The vice president has orchestrated the invocation of executive privilege to conceal from Congress secret spying programs to gather foreign intelligence, and their legal justifications. He has summoned the privilege to refuse to disclose his consulting of business executives in conjunction with his Energy Task Force, and to frustrate the testimonies of Karl Rove and Harriet Miers regarding the firings of U.S. attorneys.

These are all, I think, serious matters, and it’s encouraging to see conservatives like Fein recognizing and denouncing the legacy of the Bush-Cheney Administration, but I think there’s a serious question as to whether any of the things Fein mentions constitute impeachable offenses under the Constitution.

The Congressional impeachment power is set forth in Article II, Section 4 of the Constitution, which states:

The President, Vice President and all civil Officers of the United States, shall be removed from Office on Impeachment for, and Conviction of, Treason, Bribery, or other high Crimes and Misdemeanors.

Nothing that Fein mentions can be considered to constitute treason, which is the only crime defined in the Constitution, and there’s no evidence or allegation of bribery.

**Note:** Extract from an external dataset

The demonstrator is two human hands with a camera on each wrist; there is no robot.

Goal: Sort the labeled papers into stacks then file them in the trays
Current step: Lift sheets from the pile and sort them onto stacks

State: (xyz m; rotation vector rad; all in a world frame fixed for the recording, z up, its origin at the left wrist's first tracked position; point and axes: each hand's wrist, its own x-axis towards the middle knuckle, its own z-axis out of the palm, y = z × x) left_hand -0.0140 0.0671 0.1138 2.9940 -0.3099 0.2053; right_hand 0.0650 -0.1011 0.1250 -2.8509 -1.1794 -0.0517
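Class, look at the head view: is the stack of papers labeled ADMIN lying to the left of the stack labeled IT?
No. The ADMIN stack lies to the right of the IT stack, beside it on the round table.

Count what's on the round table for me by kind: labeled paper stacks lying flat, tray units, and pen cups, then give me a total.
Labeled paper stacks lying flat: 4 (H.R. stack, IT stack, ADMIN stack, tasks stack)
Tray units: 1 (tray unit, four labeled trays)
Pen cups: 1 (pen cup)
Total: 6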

So that leaves open the question of whether there are any high crimes or misdemeanors.

As much as a disagree with the Bush Administration, and as much as I think Cheney has done great harm to the Office of the Vice-President and the country, the fact remains that each one of the items that Fein cites in his article are, in the end, arguments over policy and the extent of Presidential power in a time of quasi-war. Unlike Watergate, where Richard Nixon at the very least participated in a conspiracy to obstruct justice, there’s no direct evidence of a crime having been committed. Even Clinton’s impeachment, which I think was a political mistake, involved commission of a crime, perjury under oath before a Federal Judge.

It’s clear that Fein, like many of us, disagrees with the Vice-President and thinks he went overboard in the years after 9/11. But that’s a policy disagreement, and that’s what elections are for.

I addressed this issue back in March when Chuck Hagel was speculating about President Bush’s impeachment, and this observation is equally applicable today:

Hagel’s comments also make it clear why the Founders limited the impeachment power the way that they did. If Congress had the authority to attempt to remove the President, Vice-President, or Justice of the Supreme Court at will, then separation of powers would become a meaningless concept, and the President would become a mere minister serving at the pleasure of whichever party has majority control of the Legislative Branch. That is what the Parlimentary system, which existed in England at the time the Constitution was written, is all about. Had the Founders wanted to mimic it, they very could have. The fact that they didn’t leads to the conclusion that they wanted co-equal branches of government for a reason.

The chance to deal with Dick Cheney was back in November 2004, but, thanks largely to the fact that Bush/Cheney was facing an incredible inept Democratic ticket, the Vice-President remained in office at the end of the day. Moreover, he’ll be out of office after noon on January 20, 2009. It’s not worth trashing the Constitution to get rid of him earlier.